Who does Residential Treatment for Drug Abuse or Alcohol Abuse in New Mexico cater to?
May 26, 2008
The residential treatment program is the last option for addiction treatment in New Mexico. When all the other treatment programs fail, including the inpatient detox treatment program, then the residential treatment program becomes the only remaining option. During this program, the patient is put into community like setting where people with similar conditions live together. The program follows both a medical as well as a non-medical treatment approach. The medical approach is akin to the inpatient detox program, but it is conducted with more aggressiveness and the non-medical counseling that follows it is conducted in a classroom setting with all the residents collectively learning what addiction is all about, how it devastates a person and how it can be treated.
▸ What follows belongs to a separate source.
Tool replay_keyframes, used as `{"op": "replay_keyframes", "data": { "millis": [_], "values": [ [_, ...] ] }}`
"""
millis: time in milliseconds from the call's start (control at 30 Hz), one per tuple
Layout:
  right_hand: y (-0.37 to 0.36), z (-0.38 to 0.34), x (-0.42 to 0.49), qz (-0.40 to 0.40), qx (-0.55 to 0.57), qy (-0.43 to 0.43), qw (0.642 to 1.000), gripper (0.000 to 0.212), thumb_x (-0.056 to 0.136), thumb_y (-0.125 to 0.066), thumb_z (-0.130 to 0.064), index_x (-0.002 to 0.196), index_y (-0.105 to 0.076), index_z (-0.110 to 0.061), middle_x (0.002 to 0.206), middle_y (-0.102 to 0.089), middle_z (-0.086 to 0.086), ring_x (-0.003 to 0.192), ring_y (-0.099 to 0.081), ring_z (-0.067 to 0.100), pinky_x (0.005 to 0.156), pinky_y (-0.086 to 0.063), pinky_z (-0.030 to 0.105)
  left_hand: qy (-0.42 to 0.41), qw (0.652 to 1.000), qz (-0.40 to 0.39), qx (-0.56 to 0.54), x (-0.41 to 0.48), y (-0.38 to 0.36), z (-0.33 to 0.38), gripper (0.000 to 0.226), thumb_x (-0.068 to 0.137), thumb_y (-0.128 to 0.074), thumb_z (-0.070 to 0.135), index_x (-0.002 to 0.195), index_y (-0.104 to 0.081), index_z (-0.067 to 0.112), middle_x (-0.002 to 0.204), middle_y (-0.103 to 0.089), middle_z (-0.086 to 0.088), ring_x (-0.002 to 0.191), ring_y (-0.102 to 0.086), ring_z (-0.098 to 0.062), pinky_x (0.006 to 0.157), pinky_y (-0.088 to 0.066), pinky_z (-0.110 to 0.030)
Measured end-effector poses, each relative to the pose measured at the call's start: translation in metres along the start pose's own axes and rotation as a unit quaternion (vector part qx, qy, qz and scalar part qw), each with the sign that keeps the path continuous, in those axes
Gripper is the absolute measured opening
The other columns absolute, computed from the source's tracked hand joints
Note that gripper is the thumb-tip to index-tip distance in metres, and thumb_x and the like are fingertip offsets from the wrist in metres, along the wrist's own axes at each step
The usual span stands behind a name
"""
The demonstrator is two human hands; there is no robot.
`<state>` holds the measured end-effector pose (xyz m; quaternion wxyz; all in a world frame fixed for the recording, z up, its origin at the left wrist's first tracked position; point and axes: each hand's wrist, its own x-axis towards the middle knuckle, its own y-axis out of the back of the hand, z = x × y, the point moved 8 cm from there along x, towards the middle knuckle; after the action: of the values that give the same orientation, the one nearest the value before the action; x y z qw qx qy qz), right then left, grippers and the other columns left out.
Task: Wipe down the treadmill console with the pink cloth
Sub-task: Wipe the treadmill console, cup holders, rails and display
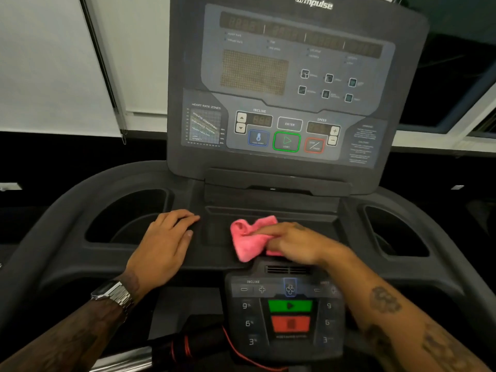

It is not just people who have failed with other treatment methods who are treated with a residential treatment program in New Mexico. Even people who have never had treatment before but have hit bottom in their addiction will be enrolled into a residential treatment program. Also, criminal offenders who have acted under the influence of alcohol or substance abuse in New Mexico will be ordered into residential treatment programs by drug courts. In general, everyone that has hit the lowest point in his or her addiction is taken into a residential treatment program in the state.
The residential treatment program can be quite long. Some voluntary ones can run up to three months, but longer ones can go from six months to even a year. This may also be continued by aftercare treatment programs as a kind of maintenance therapy and for relapse prevention.